We live in a fast-paced world where stress and anxiety have become an integral part of our lives; there’s hardly anyone who isn’t stressed about something or the other. Could this increase in anxiety be linked to our dietary habits?
Maybe, because many psychiatrists and mental health experts believe that there is a link between caffeine intake and anxiety. Though caffeine is not dangerous on its own, it could increase the symptoms of problems like anxiety, obsessive-compulsive disorder (OCD), insomnia and more.
What Is Anxiety?
Anxiety is defined as the increased tendency to be nervous, afraid and worried even about little things.

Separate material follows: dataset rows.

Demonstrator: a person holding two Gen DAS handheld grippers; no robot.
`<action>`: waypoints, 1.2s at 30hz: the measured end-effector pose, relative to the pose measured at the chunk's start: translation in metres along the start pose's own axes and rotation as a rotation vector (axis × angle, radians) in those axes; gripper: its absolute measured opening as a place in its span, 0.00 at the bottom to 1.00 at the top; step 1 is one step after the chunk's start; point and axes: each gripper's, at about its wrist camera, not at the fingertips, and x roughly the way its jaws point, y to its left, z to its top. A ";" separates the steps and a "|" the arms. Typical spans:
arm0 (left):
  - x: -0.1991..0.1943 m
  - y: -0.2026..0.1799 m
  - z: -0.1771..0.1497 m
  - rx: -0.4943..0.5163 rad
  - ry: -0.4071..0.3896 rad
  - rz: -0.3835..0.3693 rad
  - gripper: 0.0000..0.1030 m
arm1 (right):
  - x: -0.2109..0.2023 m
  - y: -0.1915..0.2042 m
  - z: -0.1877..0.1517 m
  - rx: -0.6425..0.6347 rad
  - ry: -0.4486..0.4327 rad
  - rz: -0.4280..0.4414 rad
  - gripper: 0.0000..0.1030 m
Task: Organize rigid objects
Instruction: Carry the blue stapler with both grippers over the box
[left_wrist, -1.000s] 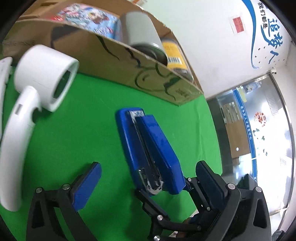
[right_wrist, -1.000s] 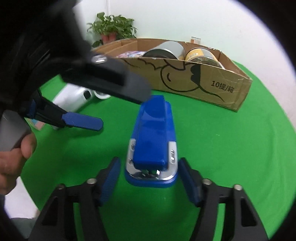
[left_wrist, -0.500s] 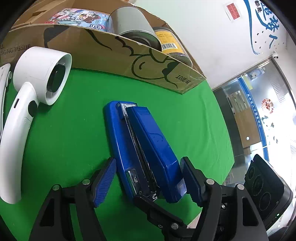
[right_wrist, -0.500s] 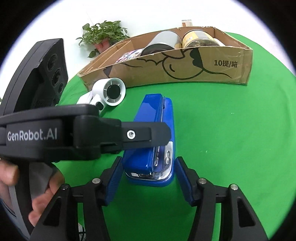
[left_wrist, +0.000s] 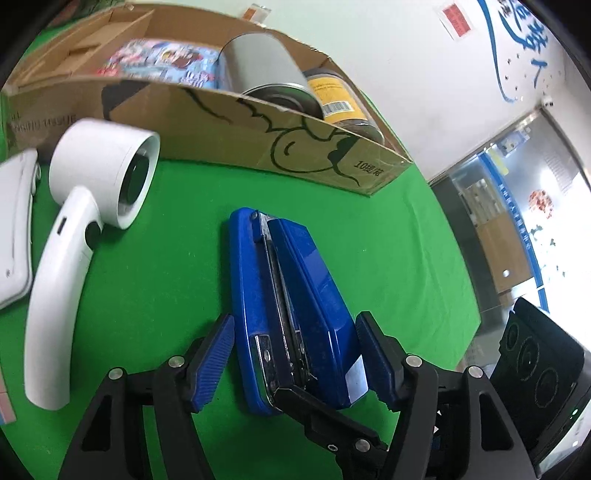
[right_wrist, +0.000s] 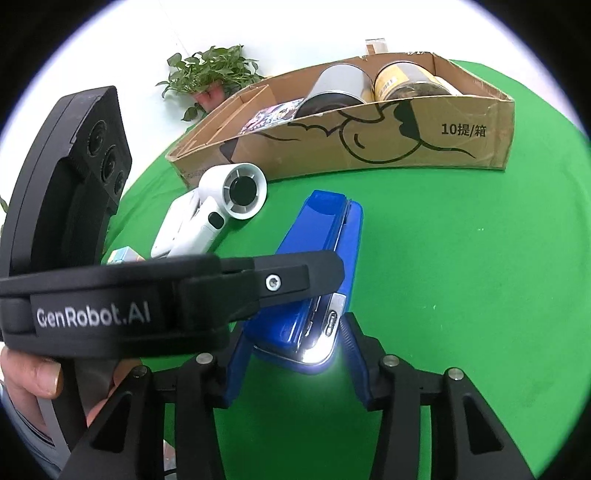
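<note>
Two grippers now bracket one blue stapler (left_wrist: 291, 306), which lies on its side on the green bench (left_wrist: 155, 295), just in front of the cardboard box (left_wrist: 229, 122). A second ago my left gripper (left_wrist: 295, 354) stood wide, with only its right-hand pad near the stapler's end; its fingers have just been closing, and the pads (left_wrist: 212, 363) now sit just beside both long faces of the stapler, the right one touching or nearly so, the left with a sliver of green showing. I judge them apart, not yet clamped.

My right gripper (right_wrist: 291, 365) has also been closing on the metal-tipped end; both its pads (right_wrist: 354, 354) lie against the stapler's sides, so I read it as clamped there.

Meaning for the job: the stapler is pinned at one end, and I judge the lift into the box is close. The box already holds a grey can (left_wrist: 266, 70), a yellow-labelled jar (left_wrist: 340, 99) and a colourful packet (left_wrist: 159, 62). A white handheld fan (left_wrist: 88, 206) lies untouched to the left.
</note>
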 end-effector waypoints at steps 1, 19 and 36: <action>0.000 0.002 0.000 -0.003 0.004 -0.005 0.62 | 0.001 0.001 0.001 -0.002 0.001 -0.004 0.45; 0.011 0.003 -0.004 -0.026 0.045 0.000 0.62 | 0.016 0.017 -0.005 -0.084 -0.026 -0.129 0.57; -0.032 -0.031 0.007 0.107 -0.077 0.079 0.62 | -0.003 0.025 0.023 0.000 -0.074 -0.027 0.57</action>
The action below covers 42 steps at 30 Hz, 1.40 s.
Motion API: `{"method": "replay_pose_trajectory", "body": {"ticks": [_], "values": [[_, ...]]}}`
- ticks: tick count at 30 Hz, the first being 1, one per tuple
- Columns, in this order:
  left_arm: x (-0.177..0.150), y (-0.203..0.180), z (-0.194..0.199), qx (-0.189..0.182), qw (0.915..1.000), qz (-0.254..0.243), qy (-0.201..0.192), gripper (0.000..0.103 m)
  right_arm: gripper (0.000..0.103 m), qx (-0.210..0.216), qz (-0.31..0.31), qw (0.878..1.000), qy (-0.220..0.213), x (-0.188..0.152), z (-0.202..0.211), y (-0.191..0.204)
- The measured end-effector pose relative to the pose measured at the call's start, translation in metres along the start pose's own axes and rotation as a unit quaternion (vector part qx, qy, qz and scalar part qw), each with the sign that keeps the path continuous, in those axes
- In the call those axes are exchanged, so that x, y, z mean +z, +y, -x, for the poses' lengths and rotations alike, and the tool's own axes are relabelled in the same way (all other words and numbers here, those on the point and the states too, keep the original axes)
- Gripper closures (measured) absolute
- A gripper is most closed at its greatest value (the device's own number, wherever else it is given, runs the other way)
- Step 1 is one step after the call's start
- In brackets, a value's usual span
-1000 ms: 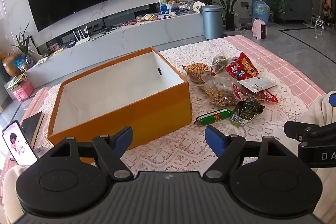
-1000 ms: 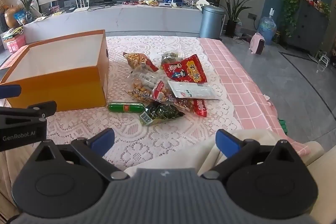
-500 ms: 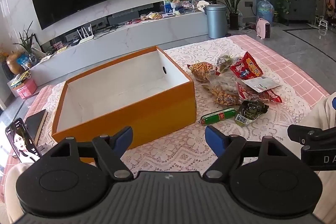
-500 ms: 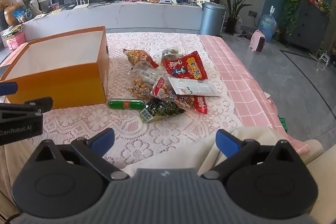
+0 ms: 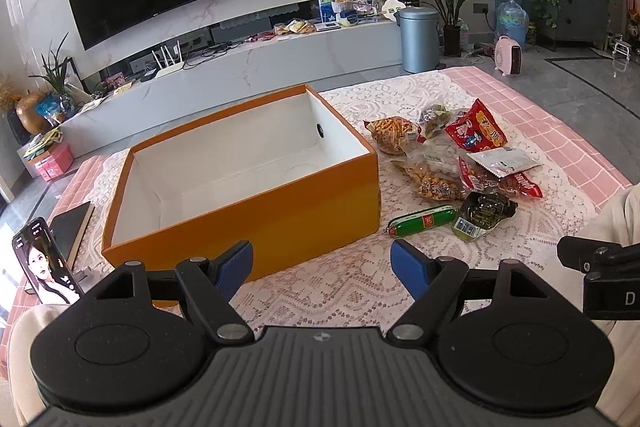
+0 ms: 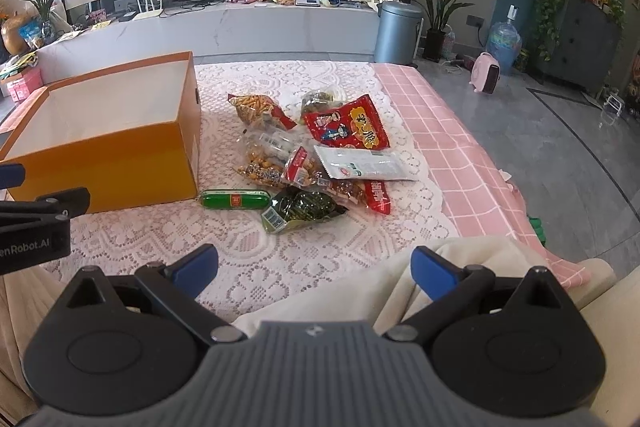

Regardless of whether you suffer from mild or severe anxiety, it can affect the way you behave and react to certain situations. Severe anxiety can even disrupt normal functioning.
Anxiety is an emotion that is ingrained in our psyche and might be characterized by an increased heart rate and sweating among other symptoms. And, while it might be natural to feel anxious before an important event, like attending an interview, it is a more severe condition if a person refuses to cross the street simply because they are scared of being hit by a car.
There are two types of anxiety:
- Generalized anxiety disorder (GAD): A chronic disorder causing an individual to worry about “nonspecific life events and situations.”
- Panic disorder: A condition characterized by episodes of brief and sudden fear that are accompanied by nausea, breathing trouble and confusion.
Link Between Caffeine and Anxiety
While the formal diagnosis of anxiety involves different types of medications and lifestyle changes like incorporating exercise, yoga and meditation, it may also help to understand that our diets might have an impact on anxiety and mood-related disorders.
Regardless of whether you choose to be vegan, vegetarian or pescatarian, it might be beneficial to explore how the foods you consume are impacting your mood and triggering anxiety attacks.
Experts have especially noticed a link between the foods their patients eat and the varying levels of emotional disorders they encounter, and one such ingredient that has stood out is caffeine.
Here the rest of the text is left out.